English Amiga Board


Go Back   English Amiga Board > Support > support.WinUAE

 
 
Thread Tools
Old 08 December 2013, 20:08   #1
mark_k
Registered User
 
Join Date: Aug 2004
Location:
Posts: 3,344
Experimental/testing builds of WinUAE 2.7.0 with VS 2013

I have created experimental/testing builds of WinUAE 2.7.0 using Visual Studio 2013. (The official WinUAE binary is built with Visual Studio 2010.)

~14.5MB archive (nine executables and source code): 4-s-h-a-r-e-d. (Copy and paste link into your browser, change hxxp to http and remove - symbols before pressing enter.)

These are not official builds, so don't bug Toni if they don't work properly; post here instead. They should be compatible with Windows XP SP3 and later. Please let me know if they crash or otherwise misbehave on your XP SP3 system. The source code is unmodified, but the built-in AROS ROM is probably an earlier version than that in the official build. (I used aros.rom.cpp_AROS-20131028.zip as uploaded by acd2001; Toni doesn't include aros.rom.cpp in the official source archive.)

They might be slightly faster than the official build, assuming Microsoft improved their compiler between VS2010 and VS2013. However any difference probably won't be huge, or perhaps even noticeable at all. And I haven't done any testing. There is probably most likely to be a difference when using a C-language CPU core (68030/040/060 with MMU) or running a demo which has effects which are very CPU-heavy to emulate.

There are speed- and size-optimised executables for x86, SSE, SSE2 and AVX. It probably makes sense to use the "best" one that your computer's CPU supports. I didn't add any CPU check code, so if you run one which uses instructions your CPU doesn't support it will probably crash. Pentium III doesn't support SSE2 and Core 2 Duo doesn't support AVX for example. There probably isn't much point using the size-optimised ones, but I compiled them to see how much difference optimising for size made (about 1MB).

Optimisation settings used:
Full Optimization (/Ox)
Inline Function Expansion: Any suitable (/Ob2)
Favor fast code (/Ot)
Omit Frame Pointers: Yes (/Oy)
Whole Program Optimization: Yes (/GL)

Also included as an experiment is a build (for SSE2) using the "fast" floating-point model (instead of precise). I'm not sure how that difference could affect emulation, so why not test it out?

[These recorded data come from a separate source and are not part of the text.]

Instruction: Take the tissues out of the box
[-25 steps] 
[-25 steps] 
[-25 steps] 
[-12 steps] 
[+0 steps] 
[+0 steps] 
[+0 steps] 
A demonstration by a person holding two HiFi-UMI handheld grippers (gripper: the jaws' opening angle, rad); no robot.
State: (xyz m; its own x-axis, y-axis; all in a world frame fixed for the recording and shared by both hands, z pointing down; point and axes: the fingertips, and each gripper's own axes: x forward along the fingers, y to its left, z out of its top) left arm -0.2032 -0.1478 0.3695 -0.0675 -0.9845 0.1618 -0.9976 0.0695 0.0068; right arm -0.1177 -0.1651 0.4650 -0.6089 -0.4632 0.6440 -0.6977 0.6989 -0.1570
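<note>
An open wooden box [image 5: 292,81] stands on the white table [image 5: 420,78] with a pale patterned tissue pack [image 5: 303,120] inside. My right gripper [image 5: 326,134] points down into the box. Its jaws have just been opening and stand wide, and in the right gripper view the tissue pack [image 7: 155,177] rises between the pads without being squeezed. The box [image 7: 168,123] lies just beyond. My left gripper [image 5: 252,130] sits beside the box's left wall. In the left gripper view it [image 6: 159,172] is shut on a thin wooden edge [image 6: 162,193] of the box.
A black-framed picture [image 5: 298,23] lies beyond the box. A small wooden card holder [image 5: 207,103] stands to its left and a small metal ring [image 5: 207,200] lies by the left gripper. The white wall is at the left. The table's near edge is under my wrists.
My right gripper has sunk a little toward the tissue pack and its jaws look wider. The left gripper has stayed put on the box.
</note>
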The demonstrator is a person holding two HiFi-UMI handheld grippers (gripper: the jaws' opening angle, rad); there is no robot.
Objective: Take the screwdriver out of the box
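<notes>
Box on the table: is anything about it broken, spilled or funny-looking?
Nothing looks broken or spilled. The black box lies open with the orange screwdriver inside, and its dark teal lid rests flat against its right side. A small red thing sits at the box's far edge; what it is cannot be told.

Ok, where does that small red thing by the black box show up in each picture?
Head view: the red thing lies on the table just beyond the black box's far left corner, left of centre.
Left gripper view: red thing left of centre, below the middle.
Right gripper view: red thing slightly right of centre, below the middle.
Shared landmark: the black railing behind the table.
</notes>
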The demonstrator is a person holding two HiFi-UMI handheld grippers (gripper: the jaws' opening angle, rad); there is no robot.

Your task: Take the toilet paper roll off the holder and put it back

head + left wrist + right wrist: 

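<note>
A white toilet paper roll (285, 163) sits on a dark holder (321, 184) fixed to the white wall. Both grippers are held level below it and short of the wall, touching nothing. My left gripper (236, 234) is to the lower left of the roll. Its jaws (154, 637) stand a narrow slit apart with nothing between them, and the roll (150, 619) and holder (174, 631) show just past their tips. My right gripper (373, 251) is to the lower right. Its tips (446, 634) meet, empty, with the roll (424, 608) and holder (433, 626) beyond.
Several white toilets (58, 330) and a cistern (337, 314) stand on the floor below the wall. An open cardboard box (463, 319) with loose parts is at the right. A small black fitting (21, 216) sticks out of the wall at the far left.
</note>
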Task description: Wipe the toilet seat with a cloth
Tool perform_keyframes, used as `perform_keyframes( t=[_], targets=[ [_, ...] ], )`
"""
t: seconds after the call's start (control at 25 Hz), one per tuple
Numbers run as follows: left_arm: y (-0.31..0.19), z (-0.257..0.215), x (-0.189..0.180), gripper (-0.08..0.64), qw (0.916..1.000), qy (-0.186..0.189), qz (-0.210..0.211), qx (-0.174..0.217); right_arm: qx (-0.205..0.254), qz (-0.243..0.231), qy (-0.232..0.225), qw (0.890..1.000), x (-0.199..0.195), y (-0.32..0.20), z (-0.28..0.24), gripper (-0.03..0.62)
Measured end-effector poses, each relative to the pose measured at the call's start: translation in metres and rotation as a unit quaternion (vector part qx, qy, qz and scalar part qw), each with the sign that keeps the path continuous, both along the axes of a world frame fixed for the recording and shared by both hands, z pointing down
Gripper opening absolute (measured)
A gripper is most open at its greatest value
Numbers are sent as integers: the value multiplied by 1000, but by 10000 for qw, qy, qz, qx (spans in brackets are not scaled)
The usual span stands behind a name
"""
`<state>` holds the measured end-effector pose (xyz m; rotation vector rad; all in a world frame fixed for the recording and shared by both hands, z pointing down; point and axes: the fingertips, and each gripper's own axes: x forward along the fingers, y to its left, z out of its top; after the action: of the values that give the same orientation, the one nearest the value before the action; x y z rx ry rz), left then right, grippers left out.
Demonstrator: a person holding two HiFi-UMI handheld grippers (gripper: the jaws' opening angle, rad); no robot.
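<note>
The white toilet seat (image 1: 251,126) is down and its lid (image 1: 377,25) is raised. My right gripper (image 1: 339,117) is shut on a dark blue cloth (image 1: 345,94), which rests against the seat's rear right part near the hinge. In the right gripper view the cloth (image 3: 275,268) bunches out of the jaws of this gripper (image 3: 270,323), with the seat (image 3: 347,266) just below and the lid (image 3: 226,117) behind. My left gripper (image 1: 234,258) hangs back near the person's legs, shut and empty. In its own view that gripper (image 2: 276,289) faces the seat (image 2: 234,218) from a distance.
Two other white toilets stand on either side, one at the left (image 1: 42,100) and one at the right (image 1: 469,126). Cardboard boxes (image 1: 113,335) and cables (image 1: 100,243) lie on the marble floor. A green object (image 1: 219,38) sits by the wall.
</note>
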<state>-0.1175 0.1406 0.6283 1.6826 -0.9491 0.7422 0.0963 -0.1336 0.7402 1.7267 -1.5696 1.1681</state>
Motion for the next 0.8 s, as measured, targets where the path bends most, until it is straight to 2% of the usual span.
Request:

Other possible ideas for building faster executables (any comments Toni?):
  • Use __fastcall for functions. With that, the first two arguments are passed in registers instead of on the stack which could improve performance.
  • Use profile-guided optimisation (PGO). Having some way to script WinUAE so it automatically boots different demos/HDFs using different CPU cores would really help there.
  • Add zlib, 7z and other libraries to the WinUAE project so the various libraries can be built with whole-program optimisation too. (I just used Toni's winuaeinclibs.zip archive here.)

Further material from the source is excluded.